Going Beyond Surfaces in Diameter Approximation

Abstract: Calculating the diameter of an undirected graph requires quadratic running time under the Strong Exponential Time Hypothesis and this barrier works even against any approximation better than 3/2. For planar graphs with positive edge weights, there are known $(1+\varepsilon)$-approximation algorithms with running time $poly(1/\epsilon, \log n) \cdot n$. However, these algorithms rely on shortest path separators and this technique falls short to yield efficient algorithms beyond graphs of bounded genus. In this work we depart from embedding-based arguments and obtain diameter approximations relying on VC set systems and the local treewidth property. We present two orthogonal extensions of the planar case by giving $(1+\varepsilon)$-approximation algorithms with the following running times: 1. $O_h((1/\varepsilon)^{O(h)} \cdot n \log^2 n)$-time algorithm for graphs excluding an apex graph of size h as a minor, 2. $O_d((1/\varepsilon)^{O(d)} \cdot n \log^2 n)$-time algorithm for the class of d-apex graphs.
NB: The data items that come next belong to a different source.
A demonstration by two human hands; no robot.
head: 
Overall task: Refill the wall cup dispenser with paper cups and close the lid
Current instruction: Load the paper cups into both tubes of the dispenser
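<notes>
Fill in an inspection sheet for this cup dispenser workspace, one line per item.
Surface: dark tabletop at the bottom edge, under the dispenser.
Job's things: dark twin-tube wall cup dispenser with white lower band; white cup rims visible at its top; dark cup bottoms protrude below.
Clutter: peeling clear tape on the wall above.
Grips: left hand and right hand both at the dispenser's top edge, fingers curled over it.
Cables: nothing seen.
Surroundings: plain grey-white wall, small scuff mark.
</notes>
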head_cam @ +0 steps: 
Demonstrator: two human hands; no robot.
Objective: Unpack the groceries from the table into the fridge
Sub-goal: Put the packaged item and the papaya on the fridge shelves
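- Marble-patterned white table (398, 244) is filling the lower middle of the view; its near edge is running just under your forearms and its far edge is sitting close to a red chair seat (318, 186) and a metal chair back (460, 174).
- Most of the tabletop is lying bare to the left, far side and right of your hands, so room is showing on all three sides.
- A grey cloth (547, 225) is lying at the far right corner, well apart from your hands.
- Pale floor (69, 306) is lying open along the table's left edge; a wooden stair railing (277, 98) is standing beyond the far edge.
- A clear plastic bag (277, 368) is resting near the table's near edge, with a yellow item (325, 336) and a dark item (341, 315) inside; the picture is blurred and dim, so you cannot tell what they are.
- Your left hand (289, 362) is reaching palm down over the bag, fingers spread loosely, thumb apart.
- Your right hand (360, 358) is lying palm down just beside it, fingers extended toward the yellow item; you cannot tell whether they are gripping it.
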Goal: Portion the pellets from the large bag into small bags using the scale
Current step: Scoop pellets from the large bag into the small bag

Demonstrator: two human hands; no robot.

As a stepping stone, we obtain efficient (1+\varepsilon)-approximate distance oracles for graphs excluding an apex graph of size h as a minor. Our oracle has preprocessing time $O_h((1/\varepsilon)^8\cdot n \log n \log W)$ and query time $O((1/\varepsilon)^2 * \log n \log W)$, where $W$ is the metric stretch. Such oracles have been so far only known for bounded genus graphs. All our algorithms are deterministic.